Exercise brief: The reply should hold only the lines from the one with "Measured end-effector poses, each" to the one with "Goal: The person", both ends kept, exactly as they appear below, without any pictures.
++++ Supplied information ++++
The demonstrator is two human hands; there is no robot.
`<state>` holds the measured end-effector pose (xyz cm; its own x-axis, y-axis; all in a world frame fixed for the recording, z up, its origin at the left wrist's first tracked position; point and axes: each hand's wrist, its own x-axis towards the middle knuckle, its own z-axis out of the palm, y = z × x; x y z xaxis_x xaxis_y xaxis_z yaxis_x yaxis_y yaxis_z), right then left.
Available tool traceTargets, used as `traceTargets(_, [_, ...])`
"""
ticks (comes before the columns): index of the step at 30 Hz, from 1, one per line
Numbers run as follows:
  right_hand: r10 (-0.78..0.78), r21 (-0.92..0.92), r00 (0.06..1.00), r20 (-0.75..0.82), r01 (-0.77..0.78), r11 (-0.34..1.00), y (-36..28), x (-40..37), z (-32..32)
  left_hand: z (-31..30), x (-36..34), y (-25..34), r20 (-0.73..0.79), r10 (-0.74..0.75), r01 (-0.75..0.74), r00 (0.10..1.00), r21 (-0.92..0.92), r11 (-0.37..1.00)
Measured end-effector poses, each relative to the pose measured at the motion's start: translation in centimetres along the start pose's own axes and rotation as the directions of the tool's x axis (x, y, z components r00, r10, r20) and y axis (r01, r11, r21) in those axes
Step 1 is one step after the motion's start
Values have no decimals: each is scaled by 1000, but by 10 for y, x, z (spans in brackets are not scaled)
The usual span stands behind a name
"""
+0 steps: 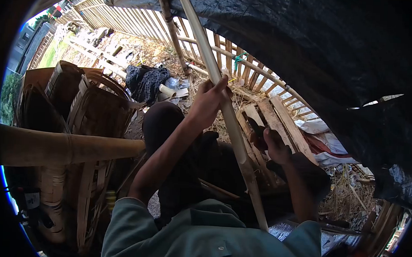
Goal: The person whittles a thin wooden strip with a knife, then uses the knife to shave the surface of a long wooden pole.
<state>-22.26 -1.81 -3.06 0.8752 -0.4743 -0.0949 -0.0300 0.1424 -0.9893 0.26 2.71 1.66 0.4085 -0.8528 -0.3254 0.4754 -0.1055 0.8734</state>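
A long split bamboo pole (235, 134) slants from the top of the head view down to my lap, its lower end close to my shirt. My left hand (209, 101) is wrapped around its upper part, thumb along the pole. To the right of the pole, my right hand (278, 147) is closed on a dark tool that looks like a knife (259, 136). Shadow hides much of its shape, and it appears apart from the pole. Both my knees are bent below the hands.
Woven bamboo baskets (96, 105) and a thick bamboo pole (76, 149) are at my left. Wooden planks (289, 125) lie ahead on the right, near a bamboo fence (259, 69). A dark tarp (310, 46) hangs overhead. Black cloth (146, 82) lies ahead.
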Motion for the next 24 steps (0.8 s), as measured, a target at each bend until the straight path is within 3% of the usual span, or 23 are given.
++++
Exercise output:
Measured end-effector poses, each relative to the pose measured at the motion's start: translation in centimetres along the start pose's own axes and rotation as the directions of the tool's x axis (x, y, z components r00, r10, r20) and y axis (r01, r11, r21) in those axes
Step 1 is one step after the motion's start
Values have no decimals: each is scaled by 1000, but by 10 for y, x, z (spans in brackets are not scaled)
The usual span stands behind a name
"""
+0 steps: 
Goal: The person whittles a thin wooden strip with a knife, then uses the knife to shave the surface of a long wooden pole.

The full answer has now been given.